CIGNA In-Net 50 Plan
This plan is only available to participants who were enrolled on June 30, 2013.
The CIGNA In-Net 50 plan offers in-network coverage only. That is to say that the provider must be contracted through the CIGNA Open Access Plus network, which is a national network (in-network providers are available nation-wide).
Features of this plan include:
$50 co-payment to visit a Primary Care Physician, OB-GYN, or Specialist.
No referrals are needed.
A $500 per day co-payment, to an annual maximum of $2,500, for hospitalization. Then, in-network hospitalization is covered at 100%.

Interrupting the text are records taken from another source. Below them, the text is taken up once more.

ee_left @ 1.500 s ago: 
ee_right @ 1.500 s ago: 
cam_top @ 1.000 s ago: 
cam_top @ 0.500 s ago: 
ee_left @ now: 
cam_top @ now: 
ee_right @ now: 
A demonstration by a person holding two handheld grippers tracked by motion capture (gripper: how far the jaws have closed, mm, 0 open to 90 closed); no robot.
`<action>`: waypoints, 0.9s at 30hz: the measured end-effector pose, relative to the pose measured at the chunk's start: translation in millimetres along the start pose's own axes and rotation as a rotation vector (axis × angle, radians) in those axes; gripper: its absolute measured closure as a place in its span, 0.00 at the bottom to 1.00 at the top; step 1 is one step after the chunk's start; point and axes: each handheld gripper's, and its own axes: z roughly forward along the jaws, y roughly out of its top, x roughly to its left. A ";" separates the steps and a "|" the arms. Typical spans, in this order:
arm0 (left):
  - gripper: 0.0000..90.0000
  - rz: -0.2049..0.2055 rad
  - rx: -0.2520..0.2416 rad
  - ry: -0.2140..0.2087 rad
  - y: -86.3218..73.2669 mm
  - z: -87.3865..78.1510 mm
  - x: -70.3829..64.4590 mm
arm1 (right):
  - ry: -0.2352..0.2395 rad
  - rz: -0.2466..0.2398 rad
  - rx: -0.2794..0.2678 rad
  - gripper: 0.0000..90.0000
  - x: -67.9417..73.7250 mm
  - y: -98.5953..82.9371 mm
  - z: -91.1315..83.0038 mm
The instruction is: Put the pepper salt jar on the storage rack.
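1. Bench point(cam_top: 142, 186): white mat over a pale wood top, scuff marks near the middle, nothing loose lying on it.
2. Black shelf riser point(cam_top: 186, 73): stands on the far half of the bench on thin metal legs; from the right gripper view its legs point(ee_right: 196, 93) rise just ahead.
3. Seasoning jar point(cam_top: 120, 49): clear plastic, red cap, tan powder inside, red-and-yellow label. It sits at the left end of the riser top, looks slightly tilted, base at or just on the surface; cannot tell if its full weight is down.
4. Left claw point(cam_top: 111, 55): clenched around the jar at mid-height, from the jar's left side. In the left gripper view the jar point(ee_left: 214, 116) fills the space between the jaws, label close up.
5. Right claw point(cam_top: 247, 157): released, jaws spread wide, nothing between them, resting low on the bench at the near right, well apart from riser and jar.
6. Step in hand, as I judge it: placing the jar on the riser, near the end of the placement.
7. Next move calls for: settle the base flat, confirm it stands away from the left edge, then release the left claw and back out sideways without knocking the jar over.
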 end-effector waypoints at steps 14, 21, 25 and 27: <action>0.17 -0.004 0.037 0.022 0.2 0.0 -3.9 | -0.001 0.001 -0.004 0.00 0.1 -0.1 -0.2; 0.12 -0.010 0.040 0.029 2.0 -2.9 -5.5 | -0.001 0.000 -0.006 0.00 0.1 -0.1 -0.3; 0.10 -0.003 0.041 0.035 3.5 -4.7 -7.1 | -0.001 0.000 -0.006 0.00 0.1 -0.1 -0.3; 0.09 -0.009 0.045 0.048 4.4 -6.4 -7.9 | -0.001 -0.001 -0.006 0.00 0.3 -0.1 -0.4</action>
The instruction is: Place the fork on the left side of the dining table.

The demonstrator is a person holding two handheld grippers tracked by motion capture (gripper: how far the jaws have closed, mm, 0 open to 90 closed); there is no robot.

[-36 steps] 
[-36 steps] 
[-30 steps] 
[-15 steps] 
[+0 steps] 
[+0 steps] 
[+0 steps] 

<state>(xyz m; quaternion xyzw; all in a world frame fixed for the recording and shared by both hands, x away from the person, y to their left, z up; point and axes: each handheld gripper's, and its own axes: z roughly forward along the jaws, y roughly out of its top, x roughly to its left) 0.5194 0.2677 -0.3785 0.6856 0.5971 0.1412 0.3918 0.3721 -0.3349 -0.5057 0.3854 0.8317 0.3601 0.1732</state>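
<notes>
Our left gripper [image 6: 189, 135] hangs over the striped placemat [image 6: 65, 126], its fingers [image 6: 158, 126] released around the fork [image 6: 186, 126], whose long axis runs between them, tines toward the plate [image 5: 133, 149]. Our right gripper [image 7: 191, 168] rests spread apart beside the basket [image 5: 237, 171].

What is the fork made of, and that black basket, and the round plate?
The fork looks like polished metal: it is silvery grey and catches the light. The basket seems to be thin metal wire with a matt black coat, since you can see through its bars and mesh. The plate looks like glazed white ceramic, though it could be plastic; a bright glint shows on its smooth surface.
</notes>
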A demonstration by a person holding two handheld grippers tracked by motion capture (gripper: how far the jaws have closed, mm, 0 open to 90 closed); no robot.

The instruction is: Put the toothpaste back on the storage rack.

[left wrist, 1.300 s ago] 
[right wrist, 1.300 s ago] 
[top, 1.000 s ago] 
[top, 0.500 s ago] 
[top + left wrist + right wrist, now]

$150 Emergency Room co-payment, which is waived if you (or a covered dependent) are admitted to the hospital.
$500 co-payment for outpatient surgery.
In-network prescription co-payments of: $15 for generic medications, $35 for preferred brand medications, and $75 for non-preferred brand medications, after the calendar year deductible for non-generic prescriptions ($100 per person, $300 for employee +1 and family coverage) has been satisfied. Certain maintenance medications are available via mail order for 1 co-payment for a 90-day supply.
- An annual (calendar year) Out-of-Pocket Maximum of $5,000 for an individual and $10,000 for employee plus 1 or family coverage.
There is no coverage for out-of-network services. The only exception may apply for an emergency situation, in which the charges are specifically coded as such.